Expanded Access Policy
Mandos is dedicated to helping everyone affected by Neimann-Pick Type C1 (NPC1): patients, parents, carers, physicians, and communities. We were purpose-built for patients and recognize the community’s urgency for both progress and access. We collaborate with stakeholders to more deeply understand what’s most important and how we can build a path forward.
We recognize the NPC community will leave no stone left unturned until a treatment is found and we are conducting a full evaluation of the adrabetadex* clinical data available to us. In parallel, we seek to address the urgency patients and families have expressed to us for access to adrabetadex as an investigational new drug. Adrabetadex is an investigational drug that has not been approved by FDA and FDA has not found it to be safe and effective for use to treat NPC1 or for any other use.
We understand that there may be cases when it is not possible for a patient to participate in a clinical trial, the patient is in critical medical need, and all other available medical options have been exhausted. In those cases, the patient’s physician may seek special access to a Mandos investigational drug outside of the clinical trial setting. These access programs may be called expanded access, early access, compassionate use, emergency use, or other similar terms.
Transparency: How we consider requests for Expanded Access
While we strive to provide access to patients with unmet medical need, decisions about requests for expanded access to an investigational drug can be complex and challenging.
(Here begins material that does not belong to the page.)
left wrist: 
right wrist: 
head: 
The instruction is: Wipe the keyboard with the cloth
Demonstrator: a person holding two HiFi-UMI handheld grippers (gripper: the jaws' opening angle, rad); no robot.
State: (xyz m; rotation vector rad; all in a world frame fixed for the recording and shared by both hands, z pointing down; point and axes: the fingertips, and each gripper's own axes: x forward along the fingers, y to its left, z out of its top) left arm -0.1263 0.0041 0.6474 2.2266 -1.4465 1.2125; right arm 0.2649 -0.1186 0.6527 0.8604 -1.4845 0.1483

We work to make these decisions in a fair and equitable manner, taking into consideration the specifics of the patient’s case, the available medical and scientific information about the investigational medicine, and the probability and timing of a potential regulatory approval.
For Mandos to consider an expanded access program request, the following criteria should first be met:
- The patient’s licensed physician submits an unsolicited request for expanded access
- The patient has a serious or life-threatening illness and fulfills objective clinical criteria establishing that the patient is in critical need
- The potential patient benefit justifies the potential risks of the treatment use and those potential risks are not unreasonable in the context of the disease or condition to be treated
- There are no comparable or satisfactory alternative therapies approved and available to treat the disease or condition
- The patient is ineligible for, or otherwise unable to, participate in a clinical trial for the investigational drug
- There is adequate supply of the investigational drug
- The investigational drug can be properly administered – and it is logistically feasible to make it available – outside of the clinical trial setting
- Expanded access is permitted under applicable law
Once all the necessary information listed above has been received by Mandos, the request will be carefully evaluated by the Mandos team. We will will make every effort to provide a timely decision and may request more detailed information from the physician or institution in order to fully evaluate a request. Decisions will be made based on scientific evidence available to the company at the time of the request and in consideration of applicable local laws and regulations.
How to Request Expanded Access
We encourage patients to speak first with their treating physician about their eligibility to enroll in a clinical trial. If a treating physician believes expanded access may be the only option for a patient, the physician should contact Mandos to make a formal request on behalf of the patient. The requesting physician must agree to obtain appropriate regulatory and ethics committee approvals, if applicable, and to comply with all relevant laws, regulations, and requirements, including safety, monitoring, patient consent, and other requirements defined by Mandos. Requests for expanded access may only be made by licensed physicians.
Please contact Mandos if you have questions about or requests for expanded access to adrabetadex. You may expect to receive an acknowledgment of receipt of your inquiry within approximately three to five business days.
As authorized by the 21st Century Cures Act, Mandos may revise this expanded access policy at any time. Additionally, the availability of this policy shall not serve as a guarantee of access to any specific investigational drug by any individual patient.